Gradient boosting models like XGBoost, LightGBM, and CatBoost have become mainstream for classification and regression due to their high accuracy. However, they suffer from:
Complex hyperparameter tuning
High memory consumption
Poor handling of imbalanced datasets
Reduced interpretability
To overcome these limitations, Sudip Barua introduced EvoBoost, a new gradient boosting algorithm that is simpler, interpretable, and efficient, while delivering competitive performance.
Uses decision tree regressors in an iterative boosting loop.
Employs residual learning to correct errors at each stage.
For regression, residuals = actual − predicted.
For classification, residuals = true label (one-hot) − predicted probabilities (via softmax).
Avoids complex operations like second-order gradients or feature binning.
Reduces the need for extensive tuning and is more accessible for domain experts.
The EvoBoost algorithm follows a 5-step iterative process:
Initialize the model with a baseline prediction.
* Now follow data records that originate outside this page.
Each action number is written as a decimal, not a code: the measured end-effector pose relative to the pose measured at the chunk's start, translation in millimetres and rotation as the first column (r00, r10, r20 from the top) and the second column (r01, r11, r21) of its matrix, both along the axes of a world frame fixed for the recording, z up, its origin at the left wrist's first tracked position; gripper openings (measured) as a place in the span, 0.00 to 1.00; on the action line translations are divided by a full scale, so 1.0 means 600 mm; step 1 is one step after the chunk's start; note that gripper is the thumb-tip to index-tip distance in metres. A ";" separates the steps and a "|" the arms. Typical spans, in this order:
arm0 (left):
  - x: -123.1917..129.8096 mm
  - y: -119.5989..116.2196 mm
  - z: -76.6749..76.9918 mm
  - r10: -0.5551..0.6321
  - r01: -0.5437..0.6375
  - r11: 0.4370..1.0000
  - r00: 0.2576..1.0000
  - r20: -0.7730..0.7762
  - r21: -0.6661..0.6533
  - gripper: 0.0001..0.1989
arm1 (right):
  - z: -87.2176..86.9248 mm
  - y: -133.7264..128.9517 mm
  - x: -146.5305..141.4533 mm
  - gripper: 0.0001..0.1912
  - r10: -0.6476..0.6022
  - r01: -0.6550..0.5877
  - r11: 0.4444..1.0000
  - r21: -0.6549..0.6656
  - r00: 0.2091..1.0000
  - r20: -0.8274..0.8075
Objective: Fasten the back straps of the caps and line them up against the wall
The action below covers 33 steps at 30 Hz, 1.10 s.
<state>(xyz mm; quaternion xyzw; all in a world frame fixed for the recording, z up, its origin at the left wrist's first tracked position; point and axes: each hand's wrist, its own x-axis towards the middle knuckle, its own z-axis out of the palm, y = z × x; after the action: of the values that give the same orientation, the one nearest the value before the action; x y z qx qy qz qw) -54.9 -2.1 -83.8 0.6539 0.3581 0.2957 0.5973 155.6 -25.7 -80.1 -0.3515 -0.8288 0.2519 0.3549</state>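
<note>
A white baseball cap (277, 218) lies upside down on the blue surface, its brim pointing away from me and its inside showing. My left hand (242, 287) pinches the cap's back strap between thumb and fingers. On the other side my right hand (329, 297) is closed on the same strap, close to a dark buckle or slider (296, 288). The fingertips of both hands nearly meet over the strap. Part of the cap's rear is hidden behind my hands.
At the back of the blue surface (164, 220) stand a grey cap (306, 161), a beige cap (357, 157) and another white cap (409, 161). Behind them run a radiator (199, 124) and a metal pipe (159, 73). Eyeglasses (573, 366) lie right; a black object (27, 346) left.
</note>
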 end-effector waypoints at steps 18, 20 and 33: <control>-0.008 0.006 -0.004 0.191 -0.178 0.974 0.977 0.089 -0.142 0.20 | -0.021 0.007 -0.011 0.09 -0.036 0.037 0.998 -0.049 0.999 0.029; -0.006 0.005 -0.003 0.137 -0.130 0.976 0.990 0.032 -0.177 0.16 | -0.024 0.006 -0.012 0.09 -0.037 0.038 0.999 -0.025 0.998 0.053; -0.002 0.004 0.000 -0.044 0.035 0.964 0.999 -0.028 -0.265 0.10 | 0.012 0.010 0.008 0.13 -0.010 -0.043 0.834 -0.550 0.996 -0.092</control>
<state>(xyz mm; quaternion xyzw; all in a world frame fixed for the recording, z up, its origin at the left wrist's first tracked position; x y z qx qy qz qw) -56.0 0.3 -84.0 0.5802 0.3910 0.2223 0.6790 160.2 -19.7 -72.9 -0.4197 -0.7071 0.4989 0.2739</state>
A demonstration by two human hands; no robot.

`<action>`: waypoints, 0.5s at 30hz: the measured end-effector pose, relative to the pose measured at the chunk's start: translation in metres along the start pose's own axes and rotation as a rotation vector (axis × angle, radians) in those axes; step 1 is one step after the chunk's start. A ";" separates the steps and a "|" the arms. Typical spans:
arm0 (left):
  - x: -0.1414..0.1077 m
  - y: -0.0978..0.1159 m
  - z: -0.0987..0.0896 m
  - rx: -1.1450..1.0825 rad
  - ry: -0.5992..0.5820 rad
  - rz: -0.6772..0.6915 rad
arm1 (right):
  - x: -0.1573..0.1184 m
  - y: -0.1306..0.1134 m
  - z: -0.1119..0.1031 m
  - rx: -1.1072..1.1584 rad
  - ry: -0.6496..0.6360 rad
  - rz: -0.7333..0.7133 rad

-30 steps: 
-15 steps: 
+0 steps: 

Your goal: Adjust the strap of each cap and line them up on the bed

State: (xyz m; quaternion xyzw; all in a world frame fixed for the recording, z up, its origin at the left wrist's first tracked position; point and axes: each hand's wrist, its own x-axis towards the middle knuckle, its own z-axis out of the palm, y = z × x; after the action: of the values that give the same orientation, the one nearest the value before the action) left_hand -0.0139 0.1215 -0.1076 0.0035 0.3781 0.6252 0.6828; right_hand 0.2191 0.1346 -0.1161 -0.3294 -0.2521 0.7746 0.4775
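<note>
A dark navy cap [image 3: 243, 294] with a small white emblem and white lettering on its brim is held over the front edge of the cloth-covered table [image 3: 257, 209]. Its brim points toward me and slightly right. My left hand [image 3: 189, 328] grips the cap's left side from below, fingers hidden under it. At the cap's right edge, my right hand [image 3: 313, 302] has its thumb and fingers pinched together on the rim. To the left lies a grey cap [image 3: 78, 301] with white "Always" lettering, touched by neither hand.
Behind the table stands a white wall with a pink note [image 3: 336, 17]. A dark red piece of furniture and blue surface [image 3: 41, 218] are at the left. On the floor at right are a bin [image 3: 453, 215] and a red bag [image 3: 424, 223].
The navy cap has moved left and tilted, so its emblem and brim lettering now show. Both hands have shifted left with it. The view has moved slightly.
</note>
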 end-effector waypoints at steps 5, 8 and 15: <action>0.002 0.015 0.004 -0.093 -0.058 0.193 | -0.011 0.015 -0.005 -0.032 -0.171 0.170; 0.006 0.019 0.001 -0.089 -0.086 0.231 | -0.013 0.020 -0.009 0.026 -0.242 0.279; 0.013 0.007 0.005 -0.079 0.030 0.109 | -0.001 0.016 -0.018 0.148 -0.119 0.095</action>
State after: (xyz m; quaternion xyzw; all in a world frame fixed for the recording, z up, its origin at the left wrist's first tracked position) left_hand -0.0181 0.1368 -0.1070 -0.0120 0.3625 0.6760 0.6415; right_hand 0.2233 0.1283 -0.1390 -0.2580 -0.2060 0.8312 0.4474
Compute residuals from current predictions.
Train a tree on these residuals.
Update the model with the new tree's output (scaled by learning rate).
Stop training when performance on a validation set stops improving.
XGBoost: Accurate but tuning-heavy; sensitive to class imbalance.
LightGBM: Fast and memory-efficient but may overfit small or noisy datasets.
CatBoost: Good for categorical data but complex and resource-heavy.
EvoBoost++: Aims for a middle ground—simple, robust, and understandable.
Boosting is viewed as gradient descent in function space.
Regression minimizes Mean Squared Error.
Classification minimizes Cross-Entropy Loss.
Trees approximate the negative gradient at each step, pushing predictions toward true values or class probabilities.
The approach ensures fast convergence and broad applicability.
EvoBoost was tested on six datasets (three regression and three classification).
Benchmarked against leading models.
Demonstrated competitive accuracy, with the added benefits of interpretability, stability, and lower complexity.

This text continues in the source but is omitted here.